- _Task item_
From the first line of the data below through the line bearing "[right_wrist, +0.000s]", reproduce each line exactly; do not include pictures.

☆ ☆ ☆ ☆ ☆ ☆ ☆

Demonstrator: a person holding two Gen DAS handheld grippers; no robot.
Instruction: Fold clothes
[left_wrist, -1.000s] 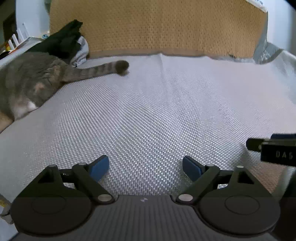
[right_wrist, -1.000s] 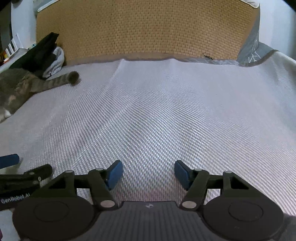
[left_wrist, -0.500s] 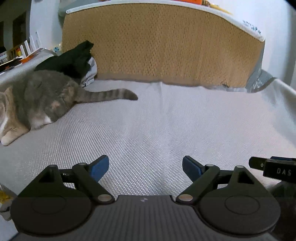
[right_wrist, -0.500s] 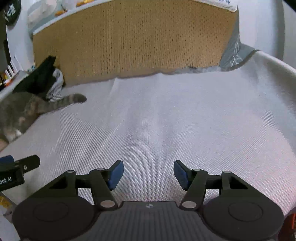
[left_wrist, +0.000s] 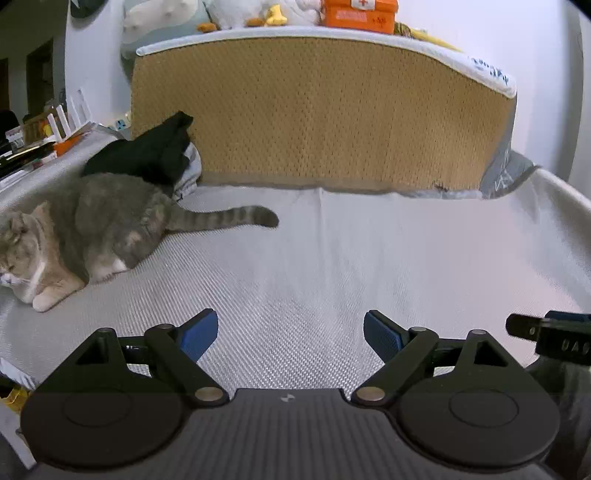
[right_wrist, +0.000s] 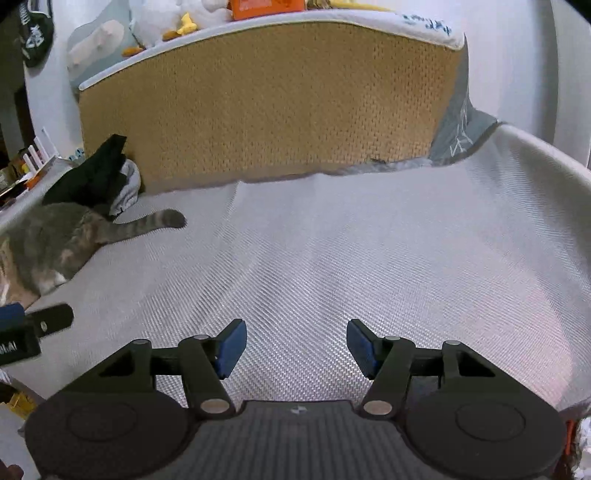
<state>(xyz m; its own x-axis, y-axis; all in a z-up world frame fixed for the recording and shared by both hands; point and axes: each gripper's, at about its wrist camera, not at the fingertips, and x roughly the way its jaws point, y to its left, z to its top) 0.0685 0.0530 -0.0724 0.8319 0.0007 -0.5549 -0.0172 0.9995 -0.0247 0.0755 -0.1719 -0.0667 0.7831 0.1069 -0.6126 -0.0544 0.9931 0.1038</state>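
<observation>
A heap of black and grey clothes (left_wrist: 151, 155) (right_wrist: 99, 181) lies at the far left of the bed, against the tan mesh headboard (left_wrist: 317, 110) (right_wrist: 266, 99). My left gripper (left_wrist: 290, 332) hovers open above the grey woven bed cover (left_wrist: 351, 258), nothing between its blue pads. My right gripper (right_wrist: 293, 345) is likewise open and empty over the cover (right_wrist: 369, 251). Each gripper's tip shows at the edge of the other's view: the right one (left_wrist: 546, 332), the left one (right_wrist: 33, 328). Both stand well short of the clothes.
A grey tabby cat (left_wrist: 81, 236) (right_wrist: 51, 243) lies on the left of the bed, in front of the clothes, its tail stretched towards the middle. Plush toys and an orange box (left_wrist: 356, 14) sit on top of the headboard. A cluttered table (left_wrist: 33, 144) stands at far left.
Both grippers have risen and tilted up, so the headboard's top, the shelf items and more of the cat have come into view. The cat's tail has shifted slightly. Both jaws stay open.
</observation>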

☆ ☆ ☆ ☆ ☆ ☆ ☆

- _Solution to this exercise_
Demonstrator: a person holding two Gen DAS handheld grippers; no robot.
Instruction: Fold clothes
[left_wrist, -1.000s] 
[right_wrist, -1.000s] 
[left_wrist, -0.500s] 
[right_wrist, -0.500s] 
[left_wrist, +0.000s] 
[right_wrist, +0.000s] 

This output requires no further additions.